On Fri, 27 Feb 2015, Darrick J. Wong wrote:

> Since it's apparently possible that the queue limits for discard and
> write same can change while the upper level command is being sliced
> and diced, fix up both of them (a) to reject IO if the special command
> is unsupported at the start of the function and (b) read the limits
> once and let the commands error out on their own if the status happens
> to change.
> 
> Signed-off-by: Darrick J. Wong <darrick.wong@oracle.com>

> +	unsigned int special_cmd_max_sectors;
> +
> +	/* Reject unsupported discard and write same requests */
> +	if (rw & REQ_DISCARD)
> +		special_cmd_max_sectors = q->limits.max_discard_sectors;
> +	else if (rw & REQ_WRITE_SAME)
> +		special_cmd_max_sectors = q->limits.max_write_same_sectors;
> +	if ((rw & (REQ_DISCARD | REQ_WRITE_SAME)) &&
> +	    special_cmd_max_sectors == 0) {

That results in uninitialized variable warning (although the warning is 
false positive). We need the macro uninitialized_var to suppress the 
warning.

It's better to use ACCESS_ONCE on variables that may be changing so that 
the compiler doesn't load them multiple times.

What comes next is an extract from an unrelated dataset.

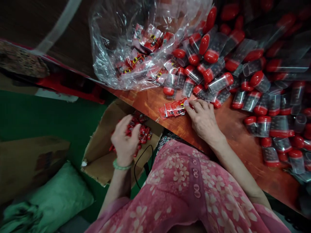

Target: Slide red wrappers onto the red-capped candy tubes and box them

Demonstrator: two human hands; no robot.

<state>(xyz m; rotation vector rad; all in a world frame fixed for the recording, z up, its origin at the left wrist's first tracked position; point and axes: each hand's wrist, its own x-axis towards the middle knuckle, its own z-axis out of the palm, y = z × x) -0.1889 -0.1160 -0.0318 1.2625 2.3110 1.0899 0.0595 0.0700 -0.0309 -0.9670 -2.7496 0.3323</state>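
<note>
- The left hand [125, 139], somewhat blurred, is above the open brown cardboard box [97, 137] beside the desk; its thumb and curved fingers stand well apart, with nothing visible gripped between them.
- A pale green bracelet [122, 166] circles that wrist.
- Inside the box, behind the hand, lies a heap of small, shiny red wrapped pieces [145, 133].
- The right hand [204, 121] rests at the near edge of the reddish-brown desk [235, 136], thumb and fingers close together at the right end of a short, overlapping row of flat, glossy red printed packets [173, 108]; whether it pinches or only presses them cannot be told.
- Just beyond the row sits a crumpled clear plastic bag [103, 58] with more red-and-white printed packets [152, 38] in it.
- To the right, many clear plastic cylinders with rounded red caps [220, 83] lie jumbled, some touching one another.
- A stuffed pale green sack [59, 197] lies on the green floor [79, 115], left of the box.
</note>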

Here I'm sending the updated patch.

Mikulas


From: Mikulas Patocka <mpatocka@redhat.com>

Since it's apparently possible that the queue limits for discard and
write same can change while the upper level command is being sliced
and diced, fix up both of them (a) to reject IO if the special command
is unsupported at the start of the function and (b) read the limits
once and let the commands error out on their own if the status happens
to change.

Signed-off-by: Darrick J. Wong <darrick.wong@oracle.com>
Signed-off-by: Mikulas Patocka <mpatocka@redhat.com>
Cc: stable@vger.kernel.org

---
 drivers/md/dm-io.c |   18 +++++++++++++-----
 1 file changed, 13 insertions(+), 5 deletions(-)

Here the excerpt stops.